In a moving scene, Banderas’s Salvador makes a promise he will not keep to his elderly mother, Jacinta, now played by Julieta Serrano (who really could be an older version of Cruz). This invites us to re-evaluate his selfless mother who sings and decorates their home with love and sews to help with her son’s education.

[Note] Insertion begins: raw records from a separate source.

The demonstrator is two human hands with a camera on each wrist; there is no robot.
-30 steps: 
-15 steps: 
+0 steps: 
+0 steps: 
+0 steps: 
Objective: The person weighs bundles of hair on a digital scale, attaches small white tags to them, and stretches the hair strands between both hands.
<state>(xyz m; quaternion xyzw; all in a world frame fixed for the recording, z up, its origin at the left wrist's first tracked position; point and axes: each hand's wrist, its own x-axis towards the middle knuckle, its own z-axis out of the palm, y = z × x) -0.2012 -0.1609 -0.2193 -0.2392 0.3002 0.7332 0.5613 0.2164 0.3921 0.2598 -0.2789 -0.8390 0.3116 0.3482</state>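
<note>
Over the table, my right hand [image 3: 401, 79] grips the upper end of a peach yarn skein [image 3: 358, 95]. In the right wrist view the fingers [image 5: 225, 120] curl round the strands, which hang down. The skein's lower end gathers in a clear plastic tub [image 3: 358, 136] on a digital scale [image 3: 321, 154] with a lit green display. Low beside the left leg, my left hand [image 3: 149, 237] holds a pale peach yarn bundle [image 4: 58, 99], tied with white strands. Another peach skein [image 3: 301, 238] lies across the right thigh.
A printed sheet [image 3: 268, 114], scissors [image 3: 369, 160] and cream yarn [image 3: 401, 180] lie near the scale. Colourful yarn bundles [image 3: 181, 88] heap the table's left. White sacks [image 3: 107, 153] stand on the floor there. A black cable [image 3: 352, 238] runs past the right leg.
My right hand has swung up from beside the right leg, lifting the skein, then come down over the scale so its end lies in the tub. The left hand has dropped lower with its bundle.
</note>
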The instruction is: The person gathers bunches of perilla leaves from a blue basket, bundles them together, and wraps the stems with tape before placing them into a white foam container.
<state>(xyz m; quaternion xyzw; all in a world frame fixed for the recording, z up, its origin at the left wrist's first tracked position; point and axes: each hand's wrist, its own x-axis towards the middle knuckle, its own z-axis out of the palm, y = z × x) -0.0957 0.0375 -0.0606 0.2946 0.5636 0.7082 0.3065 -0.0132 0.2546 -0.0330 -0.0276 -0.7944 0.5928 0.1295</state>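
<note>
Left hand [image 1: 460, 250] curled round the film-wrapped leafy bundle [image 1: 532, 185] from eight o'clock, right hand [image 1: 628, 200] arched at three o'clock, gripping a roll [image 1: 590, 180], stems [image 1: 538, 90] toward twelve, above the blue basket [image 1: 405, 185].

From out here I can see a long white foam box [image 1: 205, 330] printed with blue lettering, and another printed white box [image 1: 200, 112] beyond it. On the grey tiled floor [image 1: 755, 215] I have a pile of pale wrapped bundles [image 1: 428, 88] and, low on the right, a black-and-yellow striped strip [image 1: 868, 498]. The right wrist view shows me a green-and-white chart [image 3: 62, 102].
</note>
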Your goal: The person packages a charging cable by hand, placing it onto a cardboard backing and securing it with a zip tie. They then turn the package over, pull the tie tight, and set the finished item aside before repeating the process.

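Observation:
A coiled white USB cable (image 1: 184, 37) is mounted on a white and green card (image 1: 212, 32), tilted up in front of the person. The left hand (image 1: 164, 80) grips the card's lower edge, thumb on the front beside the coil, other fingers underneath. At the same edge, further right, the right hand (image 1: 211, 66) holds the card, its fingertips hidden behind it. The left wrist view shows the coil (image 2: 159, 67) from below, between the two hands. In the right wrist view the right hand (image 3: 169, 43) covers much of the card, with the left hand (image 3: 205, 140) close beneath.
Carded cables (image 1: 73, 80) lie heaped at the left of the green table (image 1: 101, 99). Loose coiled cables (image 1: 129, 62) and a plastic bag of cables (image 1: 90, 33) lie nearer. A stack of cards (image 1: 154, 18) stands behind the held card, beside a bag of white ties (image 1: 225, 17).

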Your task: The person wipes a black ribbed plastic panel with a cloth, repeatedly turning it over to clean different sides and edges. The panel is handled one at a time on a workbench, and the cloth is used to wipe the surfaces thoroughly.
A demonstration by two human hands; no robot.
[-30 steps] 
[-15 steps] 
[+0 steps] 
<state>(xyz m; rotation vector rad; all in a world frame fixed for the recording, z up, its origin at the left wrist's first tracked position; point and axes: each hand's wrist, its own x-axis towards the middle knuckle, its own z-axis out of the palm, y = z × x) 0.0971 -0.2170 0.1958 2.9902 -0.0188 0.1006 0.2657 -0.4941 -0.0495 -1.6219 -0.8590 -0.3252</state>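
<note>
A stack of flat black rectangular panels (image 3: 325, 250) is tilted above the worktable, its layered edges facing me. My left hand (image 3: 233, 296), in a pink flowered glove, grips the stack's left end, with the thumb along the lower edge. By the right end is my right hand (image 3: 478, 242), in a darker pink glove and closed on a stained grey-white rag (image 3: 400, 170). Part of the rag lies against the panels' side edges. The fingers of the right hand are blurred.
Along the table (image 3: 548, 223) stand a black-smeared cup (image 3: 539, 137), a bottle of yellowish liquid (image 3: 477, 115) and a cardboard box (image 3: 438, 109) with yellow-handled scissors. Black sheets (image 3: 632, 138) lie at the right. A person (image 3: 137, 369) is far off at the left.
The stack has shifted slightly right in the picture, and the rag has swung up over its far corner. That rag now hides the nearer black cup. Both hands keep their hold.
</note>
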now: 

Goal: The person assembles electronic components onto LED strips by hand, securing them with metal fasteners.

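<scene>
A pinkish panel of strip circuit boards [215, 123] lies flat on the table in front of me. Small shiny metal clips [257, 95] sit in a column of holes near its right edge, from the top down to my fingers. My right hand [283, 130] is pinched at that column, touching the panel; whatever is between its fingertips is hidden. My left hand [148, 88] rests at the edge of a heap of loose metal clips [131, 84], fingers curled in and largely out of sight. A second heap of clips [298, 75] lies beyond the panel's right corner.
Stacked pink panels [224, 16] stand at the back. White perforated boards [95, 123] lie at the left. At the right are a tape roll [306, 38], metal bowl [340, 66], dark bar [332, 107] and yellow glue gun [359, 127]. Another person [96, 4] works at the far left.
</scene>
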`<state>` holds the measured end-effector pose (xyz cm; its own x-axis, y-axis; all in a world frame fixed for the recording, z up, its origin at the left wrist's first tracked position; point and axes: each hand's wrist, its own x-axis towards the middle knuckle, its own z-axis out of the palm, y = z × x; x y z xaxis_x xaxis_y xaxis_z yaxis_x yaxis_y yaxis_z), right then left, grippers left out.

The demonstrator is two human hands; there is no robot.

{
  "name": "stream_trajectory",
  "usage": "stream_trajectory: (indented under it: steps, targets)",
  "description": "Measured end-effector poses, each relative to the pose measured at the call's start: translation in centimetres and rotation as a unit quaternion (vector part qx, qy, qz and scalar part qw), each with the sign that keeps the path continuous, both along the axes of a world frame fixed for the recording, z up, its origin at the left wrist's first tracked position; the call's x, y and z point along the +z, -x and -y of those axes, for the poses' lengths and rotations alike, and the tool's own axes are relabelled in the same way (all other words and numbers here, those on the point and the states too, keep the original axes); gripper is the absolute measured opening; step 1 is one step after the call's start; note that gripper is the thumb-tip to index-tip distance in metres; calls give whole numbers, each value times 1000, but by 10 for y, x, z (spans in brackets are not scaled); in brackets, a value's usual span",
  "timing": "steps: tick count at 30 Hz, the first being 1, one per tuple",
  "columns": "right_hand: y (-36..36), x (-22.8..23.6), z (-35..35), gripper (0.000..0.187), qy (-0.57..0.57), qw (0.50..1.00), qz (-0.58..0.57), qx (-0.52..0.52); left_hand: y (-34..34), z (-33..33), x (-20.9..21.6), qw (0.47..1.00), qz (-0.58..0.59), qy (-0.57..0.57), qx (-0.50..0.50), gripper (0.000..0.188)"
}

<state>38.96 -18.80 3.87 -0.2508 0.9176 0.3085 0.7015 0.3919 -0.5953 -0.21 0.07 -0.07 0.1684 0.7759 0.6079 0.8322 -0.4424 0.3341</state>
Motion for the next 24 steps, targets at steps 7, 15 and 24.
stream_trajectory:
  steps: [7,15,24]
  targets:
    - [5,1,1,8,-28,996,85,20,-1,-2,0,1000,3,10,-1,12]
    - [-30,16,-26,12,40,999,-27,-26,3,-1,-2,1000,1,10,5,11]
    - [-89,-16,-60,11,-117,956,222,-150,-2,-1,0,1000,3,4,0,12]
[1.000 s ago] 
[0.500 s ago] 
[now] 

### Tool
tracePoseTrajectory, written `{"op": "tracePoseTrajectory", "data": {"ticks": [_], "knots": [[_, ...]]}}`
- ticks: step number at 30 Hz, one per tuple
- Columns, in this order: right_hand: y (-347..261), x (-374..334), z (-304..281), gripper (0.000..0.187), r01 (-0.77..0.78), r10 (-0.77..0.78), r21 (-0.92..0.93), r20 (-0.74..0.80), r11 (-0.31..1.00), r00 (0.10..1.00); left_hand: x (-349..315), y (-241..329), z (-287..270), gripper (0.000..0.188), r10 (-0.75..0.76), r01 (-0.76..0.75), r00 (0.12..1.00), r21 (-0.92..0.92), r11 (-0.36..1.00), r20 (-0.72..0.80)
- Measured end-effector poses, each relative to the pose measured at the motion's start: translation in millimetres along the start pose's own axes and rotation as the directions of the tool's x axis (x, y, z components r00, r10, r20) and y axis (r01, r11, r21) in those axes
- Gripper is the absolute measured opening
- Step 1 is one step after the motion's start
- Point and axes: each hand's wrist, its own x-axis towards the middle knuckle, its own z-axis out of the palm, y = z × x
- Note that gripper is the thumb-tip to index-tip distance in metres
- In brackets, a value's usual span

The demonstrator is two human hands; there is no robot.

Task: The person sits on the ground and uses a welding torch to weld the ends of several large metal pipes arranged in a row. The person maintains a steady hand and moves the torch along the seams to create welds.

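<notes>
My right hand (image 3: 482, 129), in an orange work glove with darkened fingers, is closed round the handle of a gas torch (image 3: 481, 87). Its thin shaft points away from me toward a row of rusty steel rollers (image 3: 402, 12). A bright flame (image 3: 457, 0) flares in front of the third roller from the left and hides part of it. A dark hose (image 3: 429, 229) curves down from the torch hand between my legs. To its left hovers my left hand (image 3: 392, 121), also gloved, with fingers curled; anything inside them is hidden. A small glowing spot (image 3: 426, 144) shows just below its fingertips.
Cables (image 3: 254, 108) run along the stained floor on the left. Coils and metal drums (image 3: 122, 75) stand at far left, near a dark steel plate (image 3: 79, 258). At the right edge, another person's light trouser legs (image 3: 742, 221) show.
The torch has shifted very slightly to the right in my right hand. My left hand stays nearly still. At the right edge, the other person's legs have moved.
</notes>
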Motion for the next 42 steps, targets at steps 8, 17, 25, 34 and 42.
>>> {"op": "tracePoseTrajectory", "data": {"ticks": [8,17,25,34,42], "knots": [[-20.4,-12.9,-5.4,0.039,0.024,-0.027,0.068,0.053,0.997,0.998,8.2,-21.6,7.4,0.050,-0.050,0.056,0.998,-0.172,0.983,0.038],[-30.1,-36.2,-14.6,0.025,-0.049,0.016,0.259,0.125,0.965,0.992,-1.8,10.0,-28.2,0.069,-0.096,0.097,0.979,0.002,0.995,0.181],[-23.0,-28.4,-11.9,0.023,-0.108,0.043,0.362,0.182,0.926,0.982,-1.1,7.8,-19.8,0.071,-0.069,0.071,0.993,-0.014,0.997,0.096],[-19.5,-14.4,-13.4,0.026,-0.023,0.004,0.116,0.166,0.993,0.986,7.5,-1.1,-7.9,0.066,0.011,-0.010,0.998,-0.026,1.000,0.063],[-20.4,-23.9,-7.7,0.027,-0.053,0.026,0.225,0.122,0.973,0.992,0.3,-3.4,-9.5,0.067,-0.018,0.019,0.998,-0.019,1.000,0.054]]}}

It is only later that we learn that Cruz’s Jacinta, who was concerned by an incident surrounding the creation of the portrait, did not send it on to her son – by then in the seminary. There is an ‘in-joke’ about Jacinta not wishing to be in Salvador’s films, as Almodóvar’s real mother did appear in three of his films and Serrano, coincidentally, has played Banderas’ mother in two previous Almodóvar films.
The trigger for Salvador’s (which means ‘saviour’ in Spanish) journey through his past is the cinematheque’s screening of a new print of his film, Sabor made thirty years previously and starring the charismatic actor Alberto Crespo (a superb Asier Etxeandia). The two fell out when Salvador insulted Alberto’s performance, and, when Salvador pays Alberto a visit to ask him to attend the cinematheque’s Q & A with him, Alberto is astonished. In a hilarious scene in which the two men end up too drugged to attend the Q & A but are audible on the phone line into the auditorium, Salvador re-opens the rift by saying that he objected to Alberto’s ‘heaviness.’ He had written the part of a funny cocaine addict, not a real-life heroin addict.
But it is when Salvador makes amends to Alberto that he is most rewarded. Salvador gives the out-of-work actor his personal memoir entitled Addiction that Alberto had wanted to turn into a one-man show. As a result of a performance of the monologue, Salvador is reunited with the love of his life and the subject of the memoir, Federico (Leonardo Sbaraglia). If Banderas had his first gay kiss in The Law of Desire, this might be his last, or at least his most passionate.